Two years before that, at the age of 20, Orbach had snared a lead role in an off-Broadway revival of 'Threepenny Opera,' a part that he played for more than three years. His next show in New York was 'The Fantasticks,' and other stage productions followed, including 'The Cradle Will Rock,' 'Carnival,' 'Guys and Dolls,' 'Carousel,' 'Annie Get Your Gun,' 'Promises, Promises' and 'Chicago.'
His final Broadway appearances come in the aforementioned '42nd Street,' beginning in August 1980. He made sporadic film and TV appearances during the 60s and 70s ('John Goldfarb, Please Come Home,' 'The Gang That Couldn't Shoot Straight,' 'The Sentinel'), but he told Playbill it was 'Prince of the City' that changed his image "for the public and for the business: 'Oh, he's not a song-and-dance guy, he can act.'"
Directed by Sidney Lumet, 'Prince of the City' explores the climate of corruption that existed in the Special Investigation Unit of the New York City Police Department in the late 60s and early 70s. Orbach plays a detective named Gus Levy in a squad that is led by Danny Ciello (Treat Williams).
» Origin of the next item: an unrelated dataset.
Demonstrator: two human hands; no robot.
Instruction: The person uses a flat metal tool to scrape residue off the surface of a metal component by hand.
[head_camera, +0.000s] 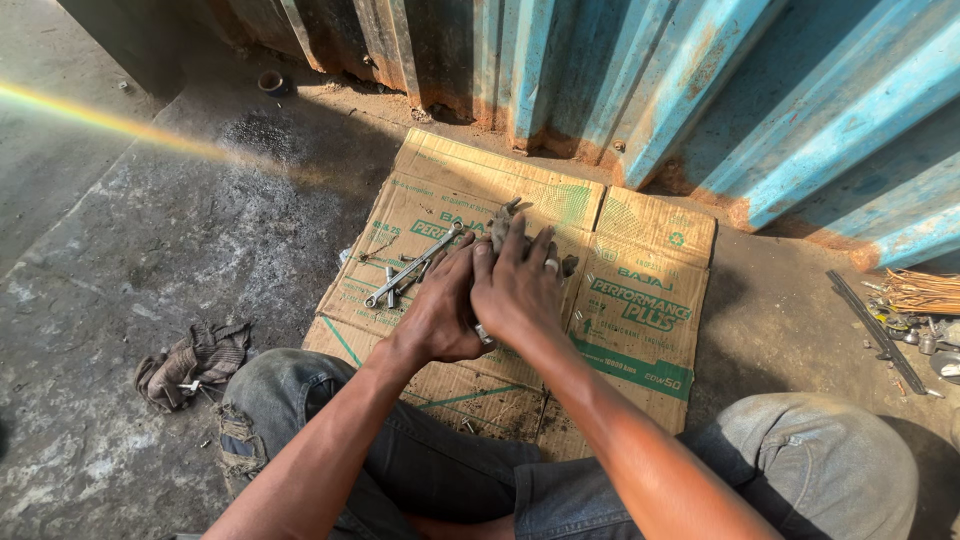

In his opening scene, Gus, adorned in a leather jacket, busts into an apartment with his mates and has no hesitation about kicking a suspect through a window. He cuts a fine figure, smoking a cigar with gusto, always laughing and supportive of his partners.
When Ciello reluctantly agrees to go undercover for the Chase Commission, charged with investigating wide-ranging accusations of corruption, he insists that he won't testify against his partners. Eventually, they're drawn into the investigation as well, and one of them commits suicide. Ciello confesses to his remaining friends, including Gus, who sardonically reminds him that if he commits suicide, his wife won't get a pension. Even after the other men begin cooperating with the investigation, Gus stubbornly, defiantly refuses.
In this lengthy clip from the film, he appears at the 2:31 mark, working undercover and talking to Ciello. He shows up again at 8:22 into the clip, declaring to Ciello: "I'll never cooperate!" and then letting the district attorney know how he feels.
The dynamic of his personality, his ability to shift gifts from a quiet exchange of confidences to an outsized burst of anger, always stood out for me. There's something very likable about Orbach's portrayal of Gus, even though the character was thoroughly corrupt. And in an odd way, it circled back and referenced his very first role in 'Cop Hater.' This time he was on the side of the law, but he was still defiant and sure of himself, even though more than 20 years had passed.
Orbach began picking up more work on screen in the 80s; he can be seen in small roles as a baseball manager in Walter Hill's 'Brewster's Millions,' for example, and as a machine-gun toting mob informant in 'F/X.'
Then came his attention-getting work in 'Dirty Dancing' and 'Crimes and Misdemeanors,' followed eventually by 'Beauty and the Beast' and 'Law and Order,' in which he inhabited Detective Lennie Briscoe, a world-weary cop who is decidedly not corrupt but is, instead, the very best kind of police officer, a man of integrity and kindness.
He made just a few appearances in films after the demanding requirements of starring in a television series kicked into high gear. He was felled by cancer in December 2004 at the age of 69.
Not long ago, Kevin Daly at Theatre Aficionado wrote: "Even though Orbach hadn't been on Broadway since the mid-80s, he epitomized the essence of NY theatre for so many. You could see him at opening nights, presenting at the Tony Awards or even just riding the subway. While 'Law and Order' gave him that household recognition, he was still just a New Yorker."
The Bronx-born actor never truly left his hometown behind, but that didn't mean he lacked range. Rather, he was a powerful presence who left his mark on stage, on television, and in film.